The Sunday Telegraph’s Rosie Murray-West takes the lead with a practical approach at becoming financially fit with an all-round health check-up on investments, pension plans, savings, mortgages and debts. Elsewhere in the section, Paul Farrow gets specific with a suggestion that blue-chip defensive stocks could be the best way to go in this period of uncertainty.
In the FT, Matthew Vincent explains how in these volatile times, ‘big and boring’ sectors may be the best bet for UK share investors, while Tanya Powley and Ellen Kelleher focused on how the situation is fuelling uncertainty for homeowners and savers with trouble in currencies, equities, gilts and pension annuities.
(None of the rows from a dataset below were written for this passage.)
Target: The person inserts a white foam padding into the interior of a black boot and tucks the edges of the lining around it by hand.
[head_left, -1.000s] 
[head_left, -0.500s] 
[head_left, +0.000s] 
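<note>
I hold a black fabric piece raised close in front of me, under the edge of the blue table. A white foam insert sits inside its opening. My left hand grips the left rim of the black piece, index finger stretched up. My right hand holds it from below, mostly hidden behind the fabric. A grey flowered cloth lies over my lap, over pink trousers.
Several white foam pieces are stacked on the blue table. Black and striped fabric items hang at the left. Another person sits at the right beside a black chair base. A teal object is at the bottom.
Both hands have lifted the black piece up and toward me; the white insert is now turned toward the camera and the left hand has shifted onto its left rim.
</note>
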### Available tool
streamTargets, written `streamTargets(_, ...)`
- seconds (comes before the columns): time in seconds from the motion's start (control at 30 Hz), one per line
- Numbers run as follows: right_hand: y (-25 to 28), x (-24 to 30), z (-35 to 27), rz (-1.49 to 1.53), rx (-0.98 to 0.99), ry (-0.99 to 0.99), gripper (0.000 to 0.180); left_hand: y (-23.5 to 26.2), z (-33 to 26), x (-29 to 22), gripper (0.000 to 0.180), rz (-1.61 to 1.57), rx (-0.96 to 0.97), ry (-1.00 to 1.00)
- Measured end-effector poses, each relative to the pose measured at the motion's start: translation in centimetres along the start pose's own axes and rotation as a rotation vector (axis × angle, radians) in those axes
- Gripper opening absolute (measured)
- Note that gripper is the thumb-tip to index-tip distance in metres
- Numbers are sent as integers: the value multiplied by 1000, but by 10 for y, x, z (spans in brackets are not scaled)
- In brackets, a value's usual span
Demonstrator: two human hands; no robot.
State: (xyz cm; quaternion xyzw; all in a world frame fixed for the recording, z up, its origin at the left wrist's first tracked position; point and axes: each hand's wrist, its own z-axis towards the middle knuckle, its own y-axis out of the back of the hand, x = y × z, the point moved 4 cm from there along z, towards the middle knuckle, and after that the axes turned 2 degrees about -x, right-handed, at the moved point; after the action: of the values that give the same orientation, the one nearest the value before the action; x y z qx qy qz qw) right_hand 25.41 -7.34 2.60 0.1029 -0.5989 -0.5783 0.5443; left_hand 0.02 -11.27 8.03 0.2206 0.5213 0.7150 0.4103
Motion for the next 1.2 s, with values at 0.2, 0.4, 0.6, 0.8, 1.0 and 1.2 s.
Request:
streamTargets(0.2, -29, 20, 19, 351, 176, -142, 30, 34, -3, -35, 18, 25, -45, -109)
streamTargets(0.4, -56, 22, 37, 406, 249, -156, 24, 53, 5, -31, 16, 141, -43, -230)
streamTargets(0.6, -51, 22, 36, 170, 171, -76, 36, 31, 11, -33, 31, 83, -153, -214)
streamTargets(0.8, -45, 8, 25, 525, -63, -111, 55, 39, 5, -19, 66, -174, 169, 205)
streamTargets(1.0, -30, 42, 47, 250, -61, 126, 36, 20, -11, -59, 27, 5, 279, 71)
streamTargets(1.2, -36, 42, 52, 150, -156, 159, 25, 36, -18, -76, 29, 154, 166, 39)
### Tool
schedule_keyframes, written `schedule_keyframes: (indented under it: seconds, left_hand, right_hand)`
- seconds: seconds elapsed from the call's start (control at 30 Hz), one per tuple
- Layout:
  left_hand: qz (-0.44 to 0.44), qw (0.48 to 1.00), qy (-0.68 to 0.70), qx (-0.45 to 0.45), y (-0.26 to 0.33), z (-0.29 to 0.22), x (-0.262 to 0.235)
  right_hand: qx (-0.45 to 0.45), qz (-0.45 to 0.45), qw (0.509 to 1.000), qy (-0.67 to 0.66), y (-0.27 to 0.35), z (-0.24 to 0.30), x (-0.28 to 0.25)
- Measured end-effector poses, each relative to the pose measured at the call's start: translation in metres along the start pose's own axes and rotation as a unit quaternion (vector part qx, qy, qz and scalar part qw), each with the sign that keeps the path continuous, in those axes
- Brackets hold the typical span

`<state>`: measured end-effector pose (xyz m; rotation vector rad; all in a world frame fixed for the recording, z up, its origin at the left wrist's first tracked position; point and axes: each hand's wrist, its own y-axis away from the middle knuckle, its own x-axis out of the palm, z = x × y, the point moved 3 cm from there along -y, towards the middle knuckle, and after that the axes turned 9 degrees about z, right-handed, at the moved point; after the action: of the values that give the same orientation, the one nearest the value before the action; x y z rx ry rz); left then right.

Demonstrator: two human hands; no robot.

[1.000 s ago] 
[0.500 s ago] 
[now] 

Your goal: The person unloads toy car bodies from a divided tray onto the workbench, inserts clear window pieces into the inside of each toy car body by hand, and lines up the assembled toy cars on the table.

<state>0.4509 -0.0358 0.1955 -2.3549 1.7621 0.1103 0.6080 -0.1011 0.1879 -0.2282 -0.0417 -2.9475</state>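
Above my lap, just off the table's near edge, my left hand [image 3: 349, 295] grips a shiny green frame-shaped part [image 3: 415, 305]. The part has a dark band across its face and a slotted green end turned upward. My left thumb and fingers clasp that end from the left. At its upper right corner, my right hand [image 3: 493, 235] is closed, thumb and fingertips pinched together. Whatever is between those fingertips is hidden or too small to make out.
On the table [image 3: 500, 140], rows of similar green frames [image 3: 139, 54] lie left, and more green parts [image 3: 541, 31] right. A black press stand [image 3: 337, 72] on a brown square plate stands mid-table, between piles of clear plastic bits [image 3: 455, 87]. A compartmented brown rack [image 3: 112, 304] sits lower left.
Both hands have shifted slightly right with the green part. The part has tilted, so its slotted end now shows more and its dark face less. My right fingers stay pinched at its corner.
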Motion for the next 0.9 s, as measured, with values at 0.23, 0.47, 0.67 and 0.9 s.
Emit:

As all this doom and gloom may have you packing your bags and heading for the hills, The Telegraph’s Ian Cowie asks whether Brits would do better to move overseas to flee the inevitable post-election tax hikes.
The Mail on Sunday’s Richard Dyson led the paper’s section with the ominously-headlined ‘The Reckoning’, in which various experts gave their assessment of the financial fallout of a hung parliament. While responses are mixed, the overall sentiment is one of cautious optimism, with contributor James Gledhill (Henderson) urging investors not to get too over-excited by current uncertainty.
Ian Lyall and Liz Phillips of the Daily Mail searched for safe havens for investors to shelter their savings in times of turmoil, with gold, absolute return and strategic bond funds touted as safer options for the savvy investor.
The Sunday Times’ Ali Hussain gets the last word in with ways to profit from a hung parliament. Suggestions include buying stocks with overseas earnings, selling domestic stocks, buying overseas government debt and (perhaps most imaginatively) buying ‘immune’ currencies such as the Swiss franc and Singapore dollar.
All in all plenty of options for those investors looking to benefit from political uncertainty – so although we might stock up on our francs, we may not be leaving on a jetplane just yet.